### Work to be completed
Exactly the lines below, starting with the one containing "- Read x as" and going on through the one containing "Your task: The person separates", must be reproduced, both ends included, and no pictures with them.

### Source information
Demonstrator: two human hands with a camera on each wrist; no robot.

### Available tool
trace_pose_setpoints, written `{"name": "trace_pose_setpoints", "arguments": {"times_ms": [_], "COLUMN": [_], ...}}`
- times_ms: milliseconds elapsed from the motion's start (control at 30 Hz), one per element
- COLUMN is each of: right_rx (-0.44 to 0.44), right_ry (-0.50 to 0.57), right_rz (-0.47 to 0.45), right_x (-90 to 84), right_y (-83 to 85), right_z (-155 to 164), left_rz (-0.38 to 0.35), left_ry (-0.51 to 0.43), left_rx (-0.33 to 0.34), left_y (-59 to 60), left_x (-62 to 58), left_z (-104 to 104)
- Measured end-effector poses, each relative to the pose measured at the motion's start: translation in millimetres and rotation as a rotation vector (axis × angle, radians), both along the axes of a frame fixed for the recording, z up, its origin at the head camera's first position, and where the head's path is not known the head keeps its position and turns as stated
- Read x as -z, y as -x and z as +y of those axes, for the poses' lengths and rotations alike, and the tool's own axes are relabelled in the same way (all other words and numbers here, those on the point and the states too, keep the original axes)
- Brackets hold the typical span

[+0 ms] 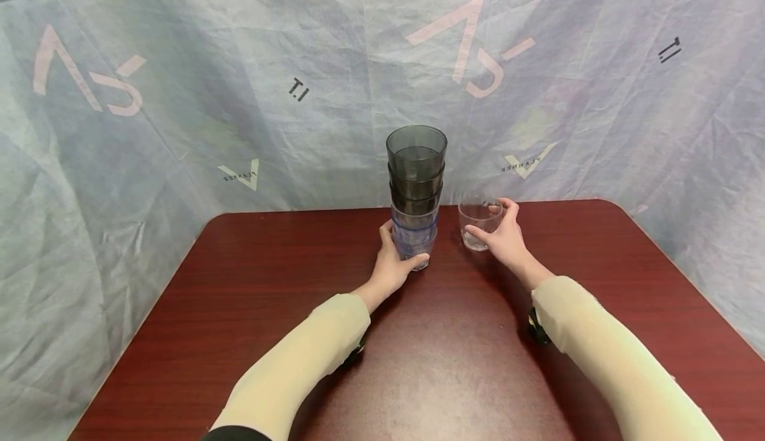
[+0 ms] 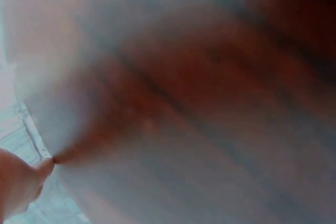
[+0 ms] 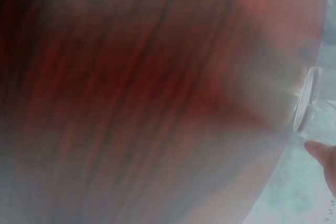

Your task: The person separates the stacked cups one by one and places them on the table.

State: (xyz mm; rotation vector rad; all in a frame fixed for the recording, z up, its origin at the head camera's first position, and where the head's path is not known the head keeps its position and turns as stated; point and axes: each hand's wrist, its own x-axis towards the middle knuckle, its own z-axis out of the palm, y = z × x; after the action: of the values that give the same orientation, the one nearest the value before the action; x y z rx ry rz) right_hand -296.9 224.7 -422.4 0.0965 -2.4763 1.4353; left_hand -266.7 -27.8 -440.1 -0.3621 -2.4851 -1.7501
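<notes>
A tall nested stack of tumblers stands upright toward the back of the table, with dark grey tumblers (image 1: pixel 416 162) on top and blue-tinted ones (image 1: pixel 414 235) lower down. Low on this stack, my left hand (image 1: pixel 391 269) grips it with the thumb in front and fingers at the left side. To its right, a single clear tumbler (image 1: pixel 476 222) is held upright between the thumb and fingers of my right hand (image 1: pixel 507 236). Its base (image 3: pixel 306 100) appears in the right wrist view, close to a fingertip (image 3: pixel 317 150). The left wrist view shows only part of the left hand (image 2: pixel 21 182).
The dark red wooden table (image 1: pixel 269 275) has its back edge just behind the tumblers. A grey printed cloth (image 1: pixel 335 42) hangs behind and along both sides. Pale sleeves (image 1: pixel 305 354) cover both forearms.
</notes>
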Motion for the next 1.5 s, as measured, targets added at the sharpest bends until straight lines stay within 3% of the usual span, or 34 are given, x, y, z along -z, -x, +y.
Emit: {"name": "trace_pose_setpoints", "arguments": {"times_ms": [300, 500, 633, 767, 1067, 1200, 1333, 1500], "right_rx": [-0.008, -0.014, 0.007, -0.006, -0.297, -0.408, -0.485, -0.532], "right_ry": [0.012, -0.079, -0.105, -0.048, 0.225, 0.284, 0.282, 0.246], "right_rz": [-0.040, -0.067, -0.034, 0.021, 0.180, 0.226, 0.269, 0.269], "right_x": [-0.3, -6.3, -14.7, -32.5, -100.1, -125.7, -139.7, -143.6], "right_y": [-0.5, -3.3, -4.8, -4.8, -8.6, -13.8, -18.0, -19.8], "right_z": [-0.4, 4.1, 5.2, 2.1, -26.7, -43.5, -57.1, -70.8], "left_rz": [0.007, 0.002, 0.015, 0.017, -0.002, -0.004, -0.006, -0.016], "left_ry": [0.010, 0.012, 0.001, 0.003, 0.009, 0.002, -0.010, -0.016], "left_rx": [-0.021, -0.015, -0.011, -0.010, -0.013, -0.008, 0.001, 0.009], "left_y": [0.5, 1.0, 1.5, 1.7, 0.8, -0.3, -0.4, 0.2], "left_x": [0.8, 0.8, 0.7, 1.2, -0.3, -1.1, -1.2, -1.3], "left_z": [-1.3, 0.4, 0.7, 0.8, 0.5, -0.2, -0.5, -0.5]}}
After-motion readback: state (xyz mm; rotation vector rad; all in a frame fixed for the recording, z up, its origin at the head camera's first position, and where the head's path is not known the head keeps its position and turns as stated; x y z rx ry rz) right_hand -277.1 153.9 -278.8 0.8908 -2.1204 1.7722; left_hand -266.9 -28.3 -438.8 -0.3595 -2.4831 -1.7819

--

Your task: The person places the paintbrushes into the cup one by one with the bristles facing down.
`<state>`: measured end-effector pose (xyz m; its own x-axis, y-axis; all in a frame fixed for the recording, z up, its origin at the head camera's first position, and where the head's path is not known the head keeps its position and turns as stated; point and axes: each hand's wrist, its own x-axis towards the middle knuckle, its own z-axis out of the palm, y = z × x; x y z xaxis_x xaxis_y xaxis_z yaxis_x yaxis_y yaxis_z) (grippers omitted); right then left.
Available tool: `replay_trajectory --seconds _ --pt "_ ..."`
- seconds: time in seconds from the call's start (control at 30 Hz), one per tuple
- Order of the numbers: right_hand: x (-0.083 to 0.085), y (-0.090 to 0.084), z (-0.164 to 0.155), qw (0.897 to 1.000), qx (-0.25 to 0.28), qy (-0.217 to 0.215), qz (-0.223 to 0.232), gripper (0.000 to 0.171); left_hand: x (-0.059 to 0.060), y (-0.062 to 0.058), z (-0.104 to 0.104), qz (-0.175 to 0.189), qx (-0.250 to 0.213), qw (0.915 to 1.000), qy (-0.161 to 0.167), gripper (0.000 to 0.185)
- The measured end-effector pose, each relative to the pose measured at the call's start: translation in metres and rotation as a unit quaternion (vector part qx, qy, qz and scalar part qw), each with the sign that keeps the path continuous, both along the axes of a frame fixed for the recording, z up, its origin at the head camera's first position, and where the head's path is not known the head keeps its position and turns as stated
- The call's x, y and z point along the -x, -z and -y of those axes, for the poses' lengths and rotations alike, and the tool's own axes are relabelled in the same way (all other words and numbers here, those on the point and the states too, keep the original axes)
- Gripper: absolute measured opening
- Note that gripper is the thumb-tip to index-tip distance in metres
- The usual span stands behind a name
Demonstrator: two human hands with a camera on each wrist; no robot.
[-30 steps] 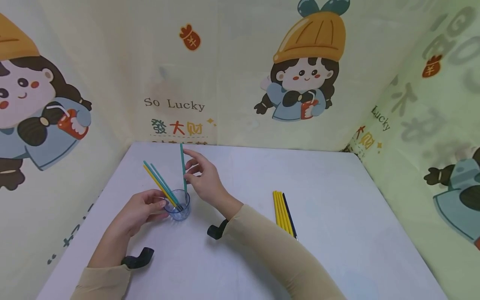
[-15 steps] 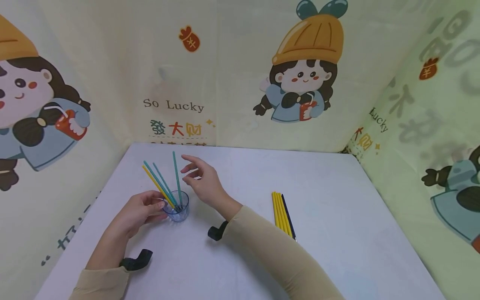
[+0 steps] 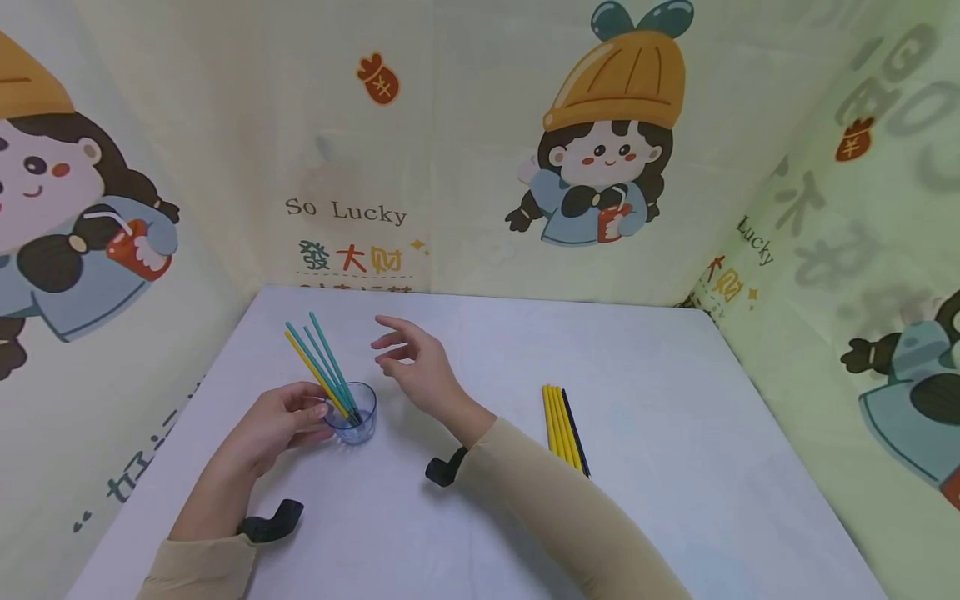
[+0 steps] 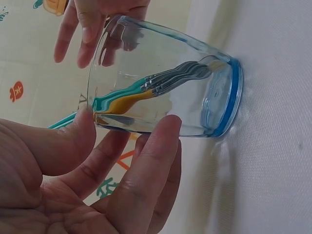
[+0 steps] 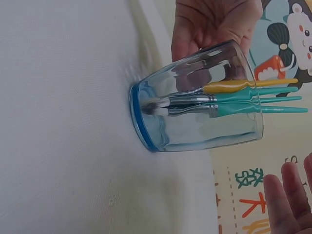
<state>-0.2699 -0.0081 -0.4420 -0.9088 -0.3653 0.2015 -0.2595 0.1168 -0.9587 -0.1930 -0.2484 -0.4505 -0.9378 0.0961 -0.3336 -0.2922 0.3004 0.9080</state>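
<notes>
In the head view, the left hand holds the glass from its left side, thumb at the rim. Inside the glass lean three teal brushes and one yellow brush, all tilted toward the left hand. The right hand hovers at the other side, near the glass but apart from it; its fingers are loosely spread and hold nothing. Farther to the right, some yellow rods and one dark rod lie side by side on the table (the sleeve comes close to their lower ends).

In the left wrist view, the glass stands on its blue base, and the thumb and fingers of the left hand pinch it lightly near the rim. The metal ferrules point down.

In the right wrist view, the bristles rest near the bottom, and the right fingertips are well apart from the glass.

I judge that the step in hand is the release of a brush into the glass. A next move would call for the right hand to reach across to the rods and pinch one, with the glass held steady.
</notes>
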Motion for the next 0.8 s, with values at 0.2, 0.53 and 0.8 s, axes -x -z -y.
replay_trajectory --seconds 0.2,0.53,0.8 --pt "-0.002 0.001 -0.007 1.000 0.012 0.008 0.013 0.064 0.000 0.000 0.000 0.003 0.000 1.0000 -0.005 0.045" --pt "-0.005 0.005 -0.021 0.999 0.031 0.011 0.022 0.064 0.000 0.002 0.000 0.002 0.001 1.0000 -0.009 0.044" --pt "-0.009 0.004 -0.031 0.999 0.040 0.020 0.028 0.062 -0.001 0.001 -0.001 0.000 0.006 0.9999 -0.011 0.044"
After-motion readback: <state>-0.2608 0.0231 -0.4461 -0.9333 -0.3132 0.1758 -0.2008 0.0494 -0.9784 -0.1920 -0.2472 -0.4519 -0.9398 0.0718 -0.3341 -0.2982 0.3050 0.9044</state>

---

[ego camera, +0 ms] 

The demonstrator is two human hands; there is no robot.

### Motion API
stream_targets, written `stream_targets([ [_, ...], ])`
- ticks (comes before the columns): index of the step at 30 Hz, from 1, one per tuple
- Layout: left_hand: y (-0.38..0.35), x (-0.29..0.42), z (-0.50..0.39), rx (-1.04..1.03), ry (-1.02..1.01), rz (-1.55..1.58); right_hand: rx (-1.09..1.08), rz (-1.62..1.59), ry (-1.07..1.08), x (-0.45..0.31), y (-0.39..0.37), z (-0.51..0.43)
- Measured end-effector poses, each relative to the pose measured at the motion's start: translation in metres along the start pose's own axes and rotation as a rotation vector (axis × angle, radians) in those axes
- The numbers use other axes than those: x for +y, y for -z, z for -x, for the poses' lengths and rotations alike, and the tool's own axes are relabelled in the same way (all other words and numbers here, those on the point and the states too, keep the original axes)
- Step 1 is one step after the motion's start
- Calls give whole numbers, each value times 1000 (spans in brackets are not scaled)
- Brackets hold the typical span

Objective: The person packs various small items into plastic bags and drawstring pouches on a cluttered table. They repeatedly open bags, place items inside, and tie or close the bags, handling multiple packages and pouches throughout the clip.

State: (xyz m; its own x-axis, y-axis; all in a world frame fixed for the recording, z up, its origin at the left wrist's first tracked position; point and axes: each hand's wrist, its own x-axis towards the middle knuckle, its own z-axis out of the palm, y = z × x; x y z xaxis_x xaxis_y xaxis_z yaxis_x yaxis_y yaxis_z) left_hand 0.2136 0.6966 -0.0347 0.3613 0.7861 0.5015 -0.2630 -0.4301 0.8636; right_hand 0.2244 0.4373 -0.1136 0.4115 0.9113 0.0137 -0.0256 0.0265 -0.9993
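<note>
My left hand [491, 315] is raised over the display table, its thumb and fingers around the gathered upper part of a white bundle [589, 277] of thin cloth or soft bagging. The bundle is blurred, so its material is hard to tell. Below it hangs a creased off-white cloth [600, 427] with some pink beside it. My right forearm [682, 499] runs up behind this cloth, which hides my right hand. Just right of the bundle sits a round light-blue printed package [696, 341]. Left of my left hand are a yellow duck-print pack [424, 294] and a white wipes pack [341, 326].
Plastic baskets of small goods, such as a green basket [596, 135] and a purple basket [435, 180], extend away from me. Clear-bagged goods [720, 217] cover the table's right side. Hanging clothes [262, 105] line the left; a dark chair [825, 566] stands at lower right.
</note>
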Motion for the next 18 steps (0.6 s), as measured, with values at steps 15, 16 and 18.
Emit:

### Answer section
- Read x as -z, y as -x and z as +y of those axes, for the poses' lengths and rotations alike, and the tool's own axes are relabelled in the same way (all other words and numbers here, those on the point and the states too, keep the original axes)
- Brackets hold the typical span

[+0 ms] 
[+0 ms] 
[+0 ms] 

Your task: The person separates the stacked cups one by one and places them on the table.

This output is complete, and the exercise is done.